### [Exercise requirements]
Every line containing the string "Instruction" should be returned from the records.

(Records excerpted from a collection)

┌────────

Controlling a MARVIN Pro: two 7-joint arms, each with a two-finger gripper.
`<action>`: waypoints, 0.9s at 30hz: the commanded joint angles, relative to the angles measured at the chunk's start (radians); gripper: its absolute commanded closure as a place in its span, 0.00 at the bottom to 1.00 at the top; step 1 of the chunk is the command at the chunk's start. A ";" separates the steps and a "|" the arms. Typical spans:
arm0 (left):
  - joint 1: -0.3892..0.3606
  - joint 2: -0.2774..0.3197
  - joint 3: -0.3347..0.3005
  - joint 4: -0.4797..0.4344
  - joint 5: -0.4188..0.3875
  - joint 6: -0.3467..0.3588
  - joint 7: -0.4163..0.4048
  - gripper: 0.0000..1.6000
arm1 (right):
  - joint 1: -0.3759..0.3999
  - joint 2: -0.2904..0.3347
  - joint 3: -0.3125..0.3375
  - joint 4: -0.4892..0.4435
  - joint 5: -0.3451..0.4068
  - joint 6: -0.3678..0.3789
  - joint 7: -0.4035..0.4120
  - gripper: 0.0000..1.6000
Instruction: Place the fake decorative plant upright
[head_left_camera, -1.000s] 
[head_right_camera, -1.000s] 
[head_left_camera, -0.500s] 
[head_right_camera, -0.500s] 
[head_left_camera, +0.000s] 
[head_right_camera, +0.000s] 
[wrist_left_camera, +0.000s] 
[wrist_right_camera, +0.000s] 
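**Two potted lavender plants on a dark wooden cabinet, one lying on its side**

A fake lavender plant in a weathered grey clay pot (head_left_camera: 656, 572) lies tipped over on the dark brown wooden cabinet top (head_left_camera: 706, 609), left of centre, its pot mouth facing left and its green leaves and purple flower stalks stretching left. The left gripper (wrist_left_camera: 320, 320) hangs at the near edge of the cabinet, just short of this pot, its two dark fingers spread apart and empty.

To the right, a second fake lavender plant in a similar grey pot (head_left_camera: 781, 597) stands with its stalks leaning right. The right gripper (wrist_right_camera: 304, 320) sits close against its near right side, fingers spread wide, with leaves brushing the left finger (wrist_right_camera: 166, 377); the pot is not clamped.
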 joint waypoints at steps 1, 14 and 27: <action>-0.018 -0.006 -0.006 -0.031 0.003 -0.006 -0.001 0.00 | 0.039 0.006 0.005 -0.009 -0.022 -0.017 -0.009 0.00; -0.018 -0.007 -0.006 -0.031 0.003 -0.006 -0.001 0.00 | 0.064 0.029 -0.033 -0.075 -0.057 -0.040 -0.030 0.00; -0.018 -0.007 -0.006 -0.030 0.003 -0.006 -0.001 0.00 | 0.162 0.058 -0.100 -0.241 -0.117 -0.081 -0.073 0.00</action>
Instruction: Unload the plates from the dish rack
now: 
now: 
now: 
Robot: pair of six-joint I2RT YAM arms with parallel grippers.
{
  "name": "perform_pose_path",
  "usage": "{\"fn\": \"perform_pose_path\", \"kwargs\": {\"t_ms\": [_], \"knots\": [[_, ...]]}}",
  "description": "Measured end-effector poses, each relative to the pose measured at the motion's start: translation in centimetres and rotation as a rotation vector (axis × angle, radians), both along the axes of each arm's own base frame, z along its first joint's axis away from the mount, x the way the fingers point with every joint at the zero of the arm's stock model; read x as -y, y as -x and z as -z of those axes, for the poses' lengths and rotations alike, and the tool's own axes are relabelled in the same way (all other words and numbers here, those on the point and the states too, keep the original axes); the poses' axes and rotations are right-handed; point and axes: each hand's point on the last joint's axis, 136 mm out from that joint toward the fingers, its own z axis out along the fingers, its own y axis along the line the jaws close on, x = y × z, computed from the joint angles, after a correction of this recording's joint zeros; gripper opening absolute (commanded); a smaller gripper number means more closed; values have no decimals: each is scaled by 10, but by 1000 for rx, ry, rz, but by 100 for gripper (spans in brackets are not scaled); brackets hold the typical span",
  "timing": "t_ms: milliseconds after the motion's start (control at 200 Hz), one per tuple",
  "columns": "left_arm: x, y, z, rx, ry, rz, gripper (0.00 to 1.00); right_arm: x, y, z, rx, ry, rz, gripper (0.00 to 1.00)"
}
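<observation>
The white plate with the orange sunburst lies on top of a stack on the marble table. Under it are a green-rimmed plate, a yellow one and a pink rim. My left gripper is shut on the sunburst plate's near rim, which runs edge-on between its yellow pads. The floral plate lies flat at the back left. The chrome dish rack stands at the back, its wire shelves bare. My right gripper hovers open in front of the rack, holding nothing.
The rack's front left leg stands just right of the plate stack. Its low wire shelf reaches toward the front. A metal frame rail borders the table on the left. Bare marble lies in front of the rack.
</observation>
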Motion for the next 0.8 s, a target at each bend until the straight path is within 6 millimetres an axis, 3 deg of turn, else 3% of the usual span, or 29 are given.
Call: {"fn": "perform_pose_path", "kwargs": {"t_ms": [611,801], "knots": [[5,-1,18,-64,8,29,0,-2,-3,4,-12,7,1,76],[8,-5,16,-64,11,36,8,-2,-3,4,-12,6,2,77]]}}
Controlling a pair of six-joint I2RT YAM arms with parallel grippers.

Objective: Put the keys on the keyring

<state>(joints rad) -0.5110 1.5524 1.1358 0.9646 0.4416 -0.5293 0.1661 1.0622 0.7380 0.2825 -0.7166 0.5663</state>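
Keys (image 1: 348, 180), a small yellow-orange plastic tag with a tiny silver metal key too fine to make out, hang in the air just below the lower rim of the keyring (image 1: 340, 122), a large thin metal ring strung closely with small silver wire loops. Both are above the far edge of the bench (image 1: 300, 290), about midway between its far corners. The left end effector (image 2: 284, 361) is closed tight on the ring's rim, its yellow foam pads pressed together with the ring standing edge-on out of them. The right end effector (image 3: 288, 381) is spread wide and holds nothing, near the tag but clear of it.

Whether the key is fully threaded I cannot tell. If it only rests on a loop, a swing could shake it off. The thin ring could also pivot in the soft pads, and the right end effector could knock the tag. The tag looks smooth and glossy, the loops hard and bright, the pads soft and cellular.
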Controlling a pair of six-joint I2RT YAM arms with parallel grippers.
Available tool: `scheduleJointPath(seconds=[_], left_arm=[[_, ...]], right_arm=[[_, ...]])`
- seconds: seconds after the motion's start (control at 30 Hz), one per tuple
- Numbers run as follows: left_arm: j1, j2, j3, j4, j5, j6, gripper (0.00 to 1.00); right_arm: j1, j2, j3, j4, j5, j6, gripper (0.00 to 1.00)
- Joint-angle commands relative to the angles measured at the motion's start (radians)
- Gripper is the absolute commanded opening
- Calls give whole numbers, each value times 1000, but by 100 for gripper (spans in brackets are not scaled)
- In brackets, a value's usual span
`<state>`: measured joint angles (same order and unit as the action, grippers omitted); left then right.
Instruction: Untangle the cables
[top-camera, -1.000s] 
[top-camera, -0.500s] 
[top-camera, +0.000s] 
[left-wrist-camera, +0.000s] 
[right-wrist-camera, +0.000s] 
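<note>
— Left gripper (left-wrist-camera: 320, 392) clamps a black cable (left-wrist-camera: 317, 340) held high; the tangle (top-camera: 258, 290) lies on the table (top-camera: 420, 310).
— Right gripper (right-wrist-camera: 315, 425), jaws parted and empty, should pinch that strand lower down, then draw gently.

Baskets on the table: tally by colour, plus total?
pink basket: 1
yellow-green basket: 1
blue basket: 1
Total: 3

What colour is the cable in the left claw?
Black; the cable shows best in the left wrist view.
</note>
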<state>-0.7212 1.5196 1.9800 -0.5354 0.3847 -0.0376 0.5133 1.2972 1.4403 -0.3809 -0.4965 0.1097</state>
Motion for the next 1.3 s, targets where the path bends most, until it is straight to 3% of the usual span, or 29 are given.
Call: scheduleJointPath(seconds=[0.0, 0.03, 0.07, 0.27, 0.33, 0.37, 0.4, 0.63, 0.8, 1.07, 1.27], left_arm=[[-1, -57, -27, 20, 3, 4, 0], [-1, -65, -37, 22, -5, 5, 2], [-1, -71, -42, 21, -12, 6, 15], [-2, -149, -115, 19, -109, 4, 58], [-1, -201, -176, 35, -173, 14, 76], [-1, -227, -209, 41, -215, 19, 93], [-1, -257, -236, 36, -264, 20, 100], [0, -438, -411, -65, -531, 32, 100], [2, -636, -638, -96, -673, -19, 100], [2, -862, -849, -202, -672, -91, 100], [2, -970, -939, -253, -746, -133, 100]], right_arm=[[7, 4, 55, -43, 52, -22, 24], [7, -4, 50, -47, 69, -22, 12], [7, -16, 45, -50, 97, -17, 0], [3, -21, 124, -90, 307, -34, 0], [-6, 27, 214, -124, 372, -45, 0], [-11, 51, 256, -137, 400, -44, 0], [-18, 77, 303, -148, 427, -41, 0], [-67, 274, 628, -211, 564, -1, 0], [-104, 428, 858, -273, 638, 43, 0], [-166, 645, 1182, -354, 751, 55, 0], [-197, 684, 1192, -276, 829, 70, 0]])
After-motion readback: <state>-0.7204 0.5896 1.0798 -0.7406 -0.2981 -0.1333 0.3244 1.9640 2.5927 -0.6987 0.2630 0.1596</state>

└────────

### [Solution for this task]
Instruction: Place the fake decorative plant upright
Instruction: Unload the plates from the dish rack
Instruction: Untangle the cables

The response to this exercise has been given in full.